The same rules still apply. What problem do you need to solve? How can that device or software make some task(s) easier, give you more time or enrich your life? Would something you already have, albeit low-tech, do just as well, like pen and paper? If you can answer these questions clearly, then you are ready to select your gizmo and the related software.
- Does it improve the quality of my relationships?
First and foremost, we believe life is about relationships, which is why we put this question first. Can your family have fun with it, like a digital camera so you can email photos of the kids and/or grandkids between families or now remember everyone's birthday? Does it help you with your business relationships? Or does it take you away from time with the family or divert you from other, personal responsibilities?
- Does it make your life easier?
Will you really use the gizmo, or will it mostly sit in a drawer or usually be forgotten, forcing you to use a pen and the back of a business card anyway? Or perhaps you could get a simple bookkeeping program so that at the end of the year all you have to do is give us a floppy disk or just email us the file (it would be great if all of our clients did this!)
- Can you afford it?
Are you spending money that you really should be spending otherwise? Do you have to stretch your budget to pay for it or will it require an ongoing expense for a service that you may not really need, like a high-speed connection or wireless services? All these goodies can add up over the course of a year.
- Bottom Line: Does it improve your quality of life?
If your quality of life is improved and it's something you can afford, then it's probably a good buy for you.

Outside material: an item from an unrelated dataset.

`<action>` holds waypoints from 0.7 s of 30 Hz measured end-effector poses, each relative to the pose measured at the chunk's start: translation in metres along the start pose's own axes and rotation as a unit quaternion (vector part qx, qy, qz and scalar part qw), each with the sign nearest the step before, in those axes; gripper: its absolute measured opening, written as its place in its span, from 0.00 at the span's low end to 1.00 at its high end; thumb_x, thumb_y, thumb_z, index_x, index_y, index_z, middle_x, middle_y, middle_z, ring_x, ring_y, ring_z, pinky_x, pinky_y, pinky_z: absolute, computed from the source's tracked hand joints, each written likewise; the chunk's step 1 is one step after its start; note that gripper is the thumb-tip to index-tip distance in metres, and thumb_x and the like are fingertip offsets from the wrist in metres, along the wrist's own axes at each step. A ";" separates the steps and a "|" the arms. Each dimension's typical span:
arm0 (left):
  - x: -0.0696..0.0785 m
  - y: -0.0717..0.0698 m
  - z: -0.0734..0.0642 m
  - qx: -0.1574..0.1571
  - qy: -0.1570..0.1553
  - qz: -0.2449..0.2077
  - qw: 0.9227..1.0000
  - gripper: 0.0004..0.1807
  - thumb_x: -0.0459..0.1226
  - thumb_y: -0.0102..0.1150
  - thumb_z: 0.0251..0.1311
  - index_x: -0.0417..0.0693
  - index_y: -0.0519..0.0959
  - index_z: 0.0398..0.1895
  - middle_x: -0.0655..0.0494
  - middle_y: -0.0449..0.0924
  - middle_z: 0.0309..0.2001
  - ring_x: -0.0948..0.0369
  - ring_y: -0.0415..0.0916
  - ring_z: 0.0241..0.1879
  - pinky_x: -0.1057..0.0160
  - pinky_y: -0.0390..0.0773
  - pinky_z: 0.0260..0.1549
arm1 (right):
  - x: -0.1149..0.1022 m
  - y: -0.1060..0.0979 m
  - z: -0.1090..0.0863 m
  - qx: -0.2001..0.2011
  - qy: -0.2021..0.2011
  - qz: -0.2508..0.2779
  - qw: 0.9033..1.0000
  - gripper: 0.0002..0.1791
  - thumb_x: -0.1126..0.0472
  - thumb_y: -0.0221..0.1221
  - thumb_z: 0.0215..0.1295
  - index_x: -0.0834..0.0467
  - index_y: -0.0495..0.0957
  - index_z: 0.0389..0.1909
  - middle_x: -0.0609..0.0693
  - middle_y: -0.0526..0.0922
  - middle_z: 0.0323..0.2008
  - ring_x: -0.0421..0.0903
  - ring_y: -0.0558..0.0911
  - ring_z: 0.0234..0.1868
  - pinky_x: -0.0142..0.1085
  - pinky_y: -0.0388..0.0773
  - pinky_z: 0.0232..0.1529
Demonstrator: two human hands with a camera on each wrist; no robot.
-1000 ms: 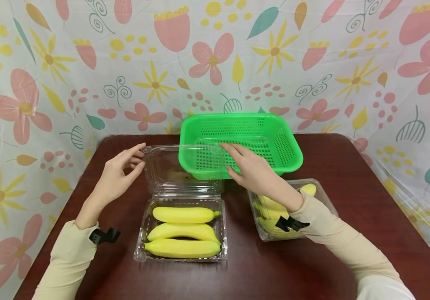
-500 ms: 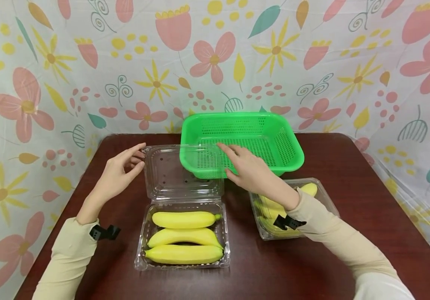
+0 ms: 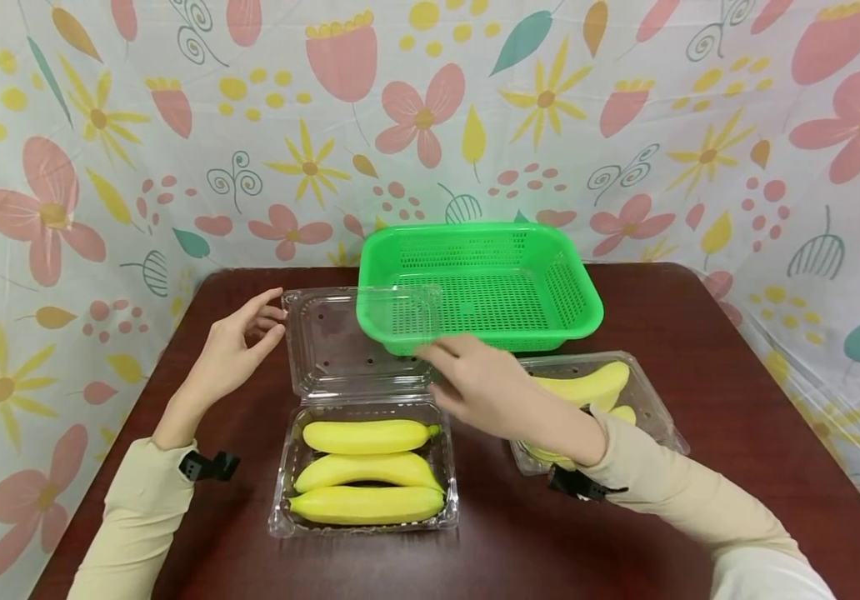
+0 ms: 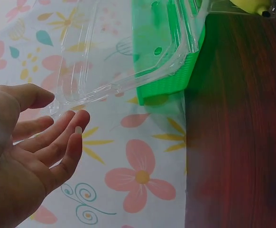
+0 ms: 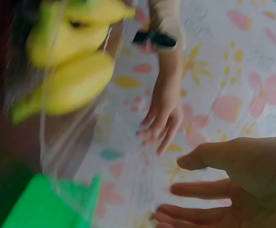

Perhaps this has turned into more of an editorial or an essay than just one of our regular articles. And though the point here is an old one, it's still the center of many heated debates: Does function determine form or form determine function? Translated into modern English: Is the human master of the machine or the machine master of the human? We believe that the computer, the gadget, the widget is supposed to be of service. If not, then it's just an expensive ornament or, worse, it distracts us from our other duties and responsibilities. And above all, the most important is how all this affects our relationships.
Our hope is, obviously, that you will choose relationships over gizmos. We do. We value you as a client and our relationship with you. We also believe that nothing will ever substitute for the personal touch. There's nothing like being there and that's why we're here for you. But we also have whatever technology offers to make our relationship with you all the more productive and easily managed. That's our job. We do our best to have a good balance of the two, with relationships our top priority. So, come and see us. That's what we're here for.
We hope you have a happy and prosperous 2002!